Trenggalek,PersatuanBangsa.com
Awal musim penghujan periode tahun 2022-2023, Kabupaten Trenggalek mendapatkan ujian bertubi-tubi. Tidak hanya banjir, bencana tanah longsor dan tanah gerak terjadi di mana-mana pada bulan awal Bulan Oktober ini. Prihatin akan kondisi tersebut, Kades Sumberbening, Kecamatan Dongko, Suyanto berbagi tips meminimalisir bencana tanah longsor dan tanah gerak di daerah pegunungan.

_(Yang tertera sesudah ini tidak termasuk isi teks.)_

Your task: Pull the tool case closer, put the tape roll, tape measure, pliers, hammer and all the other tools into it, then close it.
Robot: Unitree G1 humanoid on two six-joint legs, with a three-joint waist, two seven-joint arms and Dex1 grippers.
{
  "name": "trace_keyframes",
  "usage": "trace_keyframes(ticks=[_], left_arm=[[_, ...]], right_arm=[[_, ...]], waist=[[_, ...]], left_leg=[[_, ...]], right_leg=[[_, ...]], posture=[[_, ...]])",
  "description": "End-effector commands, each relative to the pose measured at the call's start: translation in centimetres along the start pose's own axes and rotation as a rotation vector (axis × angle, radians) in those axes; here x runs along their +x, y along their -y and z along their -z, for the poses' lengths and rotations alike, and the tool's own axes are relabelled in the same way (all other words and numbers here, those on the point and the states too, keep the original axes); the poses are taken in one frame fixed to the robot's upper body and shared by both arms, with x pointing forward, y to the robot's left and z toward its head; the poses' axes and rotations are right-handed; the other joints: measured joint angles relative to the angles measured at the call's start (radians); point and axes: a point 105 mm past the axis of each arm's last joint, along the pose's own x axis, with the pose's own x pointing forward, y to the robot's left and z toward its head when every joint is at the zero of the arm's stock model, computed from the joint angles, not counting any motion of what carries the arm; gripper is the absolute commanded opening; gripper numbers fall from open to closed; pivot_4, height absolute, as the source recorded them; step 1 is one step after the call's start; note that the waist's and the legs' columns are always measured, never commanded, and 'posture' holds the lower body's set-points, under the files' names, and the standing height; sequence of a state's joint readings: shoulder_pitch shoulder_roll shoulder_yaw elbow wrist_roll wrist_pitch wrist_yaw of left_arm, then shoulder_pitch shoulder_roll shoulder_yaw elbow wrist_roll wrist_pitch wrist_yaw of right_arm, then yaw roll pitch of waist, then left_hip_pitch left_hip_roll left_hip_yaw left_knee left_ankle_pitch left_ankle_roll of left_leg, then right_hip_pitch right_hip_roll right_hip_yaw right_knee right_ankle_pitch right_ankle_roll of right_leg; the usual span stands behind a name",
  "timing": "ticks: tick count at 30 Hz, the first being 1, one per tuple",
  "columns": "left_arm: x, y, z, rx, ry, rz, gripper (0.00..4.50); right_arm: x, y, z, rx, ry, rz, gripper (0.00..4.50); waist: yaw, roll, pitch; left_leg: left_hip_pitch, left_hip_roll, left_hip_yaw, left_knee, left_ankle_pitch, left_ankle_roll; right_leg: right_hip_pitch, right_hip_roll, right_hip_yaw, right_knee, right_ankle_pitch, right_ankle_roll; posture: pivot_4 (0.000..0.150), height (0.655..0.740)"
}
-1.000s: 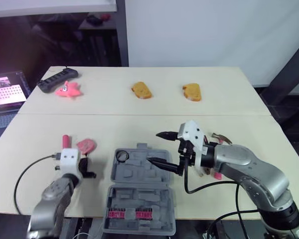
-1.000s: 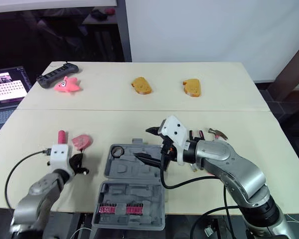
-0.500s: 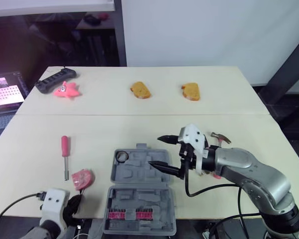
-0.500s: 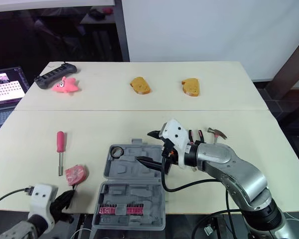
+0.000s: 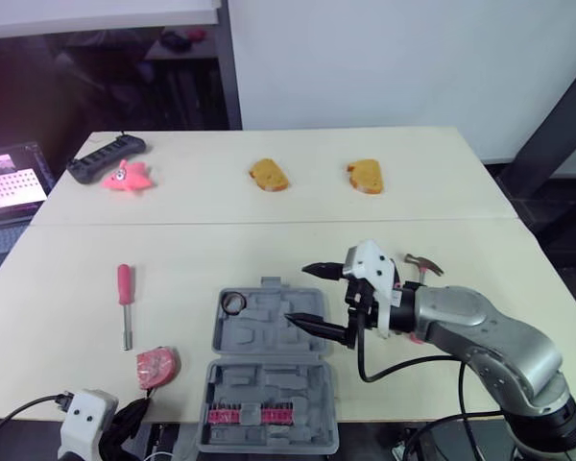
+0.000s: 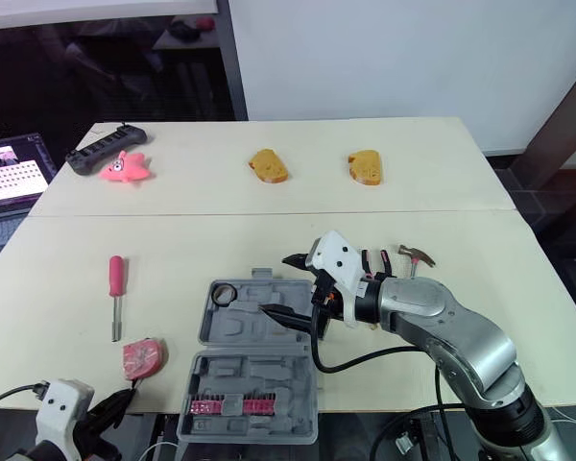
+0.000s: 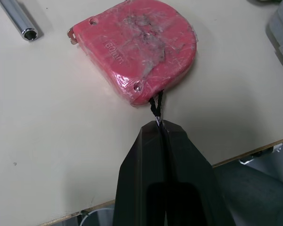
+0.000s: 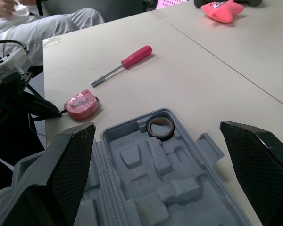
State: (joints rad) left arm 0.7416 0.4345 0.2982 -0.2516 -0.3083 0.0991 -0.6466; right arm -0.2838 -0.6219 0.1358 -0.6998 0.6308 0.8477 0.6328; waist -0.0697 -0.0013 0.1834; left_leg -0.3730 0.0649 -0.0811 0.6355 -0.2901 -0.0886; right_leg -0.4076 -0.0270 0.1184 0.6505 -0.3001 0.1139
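Observation:
The grey tool case [image 5: 269, 370] lies open near the table's front edge. A tape roll [image 5: 234, 303] sits in its far left pocket. My right gripper [image 5: 300, 293] hovers open over the case's far half, holding nothing. A hammer [image 5: 422, 264] and red-handled pliers [image 6: 374, 259] lie beside my right arm. The red tape measure [image 7: 137, 49] lies left of the case, close to the front edge. My left gripper [image 7: 160, 126] is shut on its black cord, just off the edge. A red screwdriver [image 5: 125, 303] lies farther back on the left.
Two bread-shaped toys [image 5: 270, 175] [image 5: 367, 177], a pink star toy [image 5: 127, 176] and a black power strip [image 5: 106, 156] lie along the far side. A laptop [image 5: 10, 178] stands off the left edge. A seated person's legs [image 8: 61, 23] are beyond the table.
My left gripper has drawn back past the front edge, dragging the tape measure by its cord toward that edge and uncovering the screwdriver. The right gripper has barely moved.

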Motion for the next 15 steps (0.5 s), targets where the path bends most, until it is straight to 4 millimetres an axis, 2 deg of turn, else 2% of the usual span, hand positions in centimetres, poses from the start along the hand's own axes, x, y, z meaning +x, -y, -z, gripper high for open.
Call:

Rabu (26/10/2022)
Pada Bulan Oktober 2022 ini, bencana tanah longsor dan tanah gerak, menyapu 4 rumah di Desa Sumurup, Kecamatan Bendungan hingga rata dengan tanah. 37 rumah atau 51 KK terancam relokasi, karena lokasi yang mereka tinggali tidak aman lagi untuk pemukiman dalam kurun waktu yang panjang.
Kemudian tanah longsor juga menyapu 1 rumah hingga luluh lantah di Desa Dawuhan Kecamatan Trenggalek. 16 rumah di Desa Pandean, Kecamatan Dongko; 13 KK di Desa Timahan, Kecamatan Kampak, Infrastruktur dan rumah warga di Desa Puru, Kecamatan Suruh, longsor di Desa Prambon, Tugu, Terbis Panggul dan masih banyak yang lainnya.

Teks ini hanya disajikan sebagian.